The US economic calendar is also sparsely populated but again it will be the central bank – the Federal Reserve – that will be in the spotlight. Federal Reserve chairman Ben Bernanke delivers semi-annual testimony to the Senate Banking Committee on Wednesday and then follows this up a day later with testimony to the House of Representatives Financial Services Committee.
Minutes of the last Federal Reserve Open Market Committee meeting proved illuminating with members mulling whether they would need to provide further stimulus to the economy in coming months. Given that the Fed is still tipping ‘normal’ economic growth of around 3% this year, it is surprising that members are worried that economic momentum is slipping.
In terms of economic data in the US, figures on housing starts will be issued on Tuesday with existing home sales and leading indicators on Thursday. As always there are the weekly indicators to also consider such as department store sales, claims for unemployment insurance and new applications for home loans.
Sharemarket
A relative “Who’s Who” of the US corporate world will be reporting earnings over the next fortnight. So far earnings results have been encouraging, but clearly the results and future guidance will be pivotal for US and Australian sharemarkets.

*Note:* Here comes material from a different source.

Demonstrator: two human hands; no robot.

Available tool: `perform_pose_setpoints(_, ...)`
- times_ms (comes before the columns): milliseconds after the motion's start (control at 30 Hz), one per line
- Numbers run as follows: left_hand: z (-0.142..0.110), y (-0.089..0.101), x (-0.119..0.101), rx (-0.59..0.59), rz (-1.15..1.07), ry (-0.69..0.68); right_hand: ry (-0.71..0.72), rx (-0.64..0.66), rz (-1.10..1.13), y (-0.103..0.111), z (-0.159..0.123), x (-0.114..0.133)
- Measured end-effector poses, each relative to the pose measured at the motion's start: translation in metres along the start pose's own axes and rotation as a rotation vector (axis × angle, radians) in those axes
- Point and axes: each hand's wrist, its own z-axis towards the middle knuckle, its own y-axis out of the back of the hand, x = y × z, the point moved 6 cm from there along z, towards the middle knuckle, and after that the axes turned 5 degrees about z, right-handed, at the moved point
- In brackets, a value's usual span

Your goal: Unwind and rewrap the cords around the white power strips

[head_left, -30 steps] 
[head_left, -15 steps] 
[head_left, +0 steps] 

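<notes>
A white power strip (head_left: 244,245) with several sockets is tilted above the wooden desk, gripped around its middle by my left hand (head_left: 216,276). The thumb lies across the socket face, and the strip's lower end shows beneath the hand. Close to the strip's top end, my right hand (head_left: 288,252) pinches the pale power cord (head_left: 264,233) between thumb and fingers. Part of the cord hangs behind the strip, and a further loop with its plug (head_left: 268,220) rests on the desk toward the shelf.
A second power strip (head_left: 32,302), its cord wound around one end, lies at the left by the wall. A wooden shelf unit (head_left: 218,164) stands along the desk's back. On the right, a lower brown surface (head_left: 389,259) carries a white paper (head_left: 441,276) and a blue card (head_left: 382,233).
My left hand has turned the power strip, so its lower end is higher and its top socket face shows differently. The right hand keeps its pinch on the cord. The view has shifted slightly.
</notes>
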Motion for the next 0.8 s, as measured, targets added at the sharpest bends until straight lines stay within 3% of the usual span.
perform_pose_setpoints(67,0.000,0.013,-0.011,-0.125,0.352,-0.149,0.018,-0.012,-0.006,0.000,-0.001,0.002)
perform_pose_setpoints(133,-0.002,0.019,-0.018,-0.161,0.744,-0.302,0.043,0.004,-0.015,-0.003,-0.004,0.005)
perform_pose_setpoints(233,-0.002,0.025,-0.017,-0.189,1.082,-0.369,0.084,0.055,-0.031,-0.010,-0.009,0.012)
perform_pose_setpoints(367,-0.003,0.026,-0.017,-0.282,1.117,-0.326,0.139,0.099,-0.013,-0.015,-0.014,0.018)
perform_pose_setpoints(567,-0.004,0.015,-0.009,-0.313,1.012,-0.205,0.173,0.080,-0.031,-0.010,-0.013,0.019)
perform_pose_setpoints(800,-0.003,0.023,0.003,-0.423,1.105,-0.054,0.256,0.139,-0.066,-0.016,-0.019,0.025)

Amongst the US companies reporting on Monday are IBM and Delta Airlines. Tuesday: Goldman Sachs, Bank of New York, Domino’s Pizza, Apple, Yahoo! and State Street. Wednesday: Morgan Stanley, US Airways, US Bancorp, Wells Fargo and eBay. Thursday: 3M, Caterpillar, American Express, E*TRADE and Microsoft. Friday: McDonalds and Kimberley Clark.
Interest rates, currencies & commodities
It’s amazing how quickly views can change. From mid May up until July 8, financial market pricing suggested that an interest rate cut was more likely than a rate hike. But stabilisation on equities markets, combined with stronger domestic employment and a rebound in consumer confidence and all of a sudden rate hikes are back on the menu. Current pricing suggests a 20% chance of a rate hike at the August meeting. Clearly inflation data on July 28 will be pivotal to views. But it is important to note that financial types aren’t getting carried away. The six-month overnight indexed swap rate stands at 4.60%, just above the current 4.50% cash rate.
Ninety-day bank bill yields have consistently held 30-40 basis points above the cash rate since late April with the current differential at 40 basis points. Bank bill futures are pointing to a modest lift in yields by the end of the year. Implied yields on 90-day bank bill yields stand at 4.92% with physical 90-day bills at 4.90%.
It may not be a major focus for farmers in Australia, but consumers (especially chocolate lovers) will be disappointed – cocoa prices have hit 32-year highs in London trade. While other commodity prices have mixed in recent months, cocoa prices have soared in response to strong demand in Europe. Supplies have also been constrained as a result of the de-stocking that occurred in 2008/09.
In the same vein, but with more relevance to Australian farmers, the sugar price has also gravitated higher over the past two months, lifting from lows of US13.70 cents a pound to around US17.30c/lb currently. One key development has been the news that the world’s second biggest exporter, Thailand, has had to buy back sugar to address a domestic shortage.
Craig James is chief economist at CommSec.